Data Cleaning Skill
Clean CSV and Excel data with reproducible, documented steps and a full audit trail. Ideal for analytics prep, database imports, and report generation.
Data Cleaning Skill
Dirty data is the silent killer of analytics projects. A CRM export with inconsistent date formats, a supplier spreadsheet mixing UTF-8 and Latin-1 encoded characters, or a sales report where “New York”, “new york”, and “NY” all refer to the same city — these problems don’t announce themselves. They quietly corrupt aggregations, break database imports, and produce reports that look plausible but are wrong.
The Data Cleaning skill applies a structured, reproducible sequence of transformations to CSV and Excel files, producing a cleaned output alongside a step-by-step audit trail that documents every change made.
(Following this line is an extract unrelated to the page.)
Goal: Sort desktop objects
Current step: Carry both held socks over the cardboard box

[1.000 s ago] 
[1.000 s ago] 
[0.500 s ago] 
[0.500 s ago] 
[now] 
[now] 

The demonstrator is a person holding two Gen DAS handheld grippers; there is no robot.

This matters for compliance, for debugging, and for the next person who inherits your dataset.
What it does
- Encoding detection and normalization: Identifies whether a file is UTF-8, Latin-1 (ISO-8859-1), Windows-1252, or another encoding, then converts to a consistent target encoding. Flags characters that couldn’t be converted rather than silently dropping them.
- Type inference and coercion: Detects columns that contain dates stored as strings (e.g.,
"03/15/2026","15-Mar-26","2026.03.15") and standardizes them to ISO 8601 (2026-03-15). Similarly normalizes numeric columns that contain currency symbols, commas, or percentage signs. - Deduplication with configurable logic: Removes duplicate rows based on a primary key column or a composite key you specify. When duplicates exist, you choose the resolution strategy: keep first occurrence, keep last, keep the row with the most populated fields, or flag all duplicates for manual review.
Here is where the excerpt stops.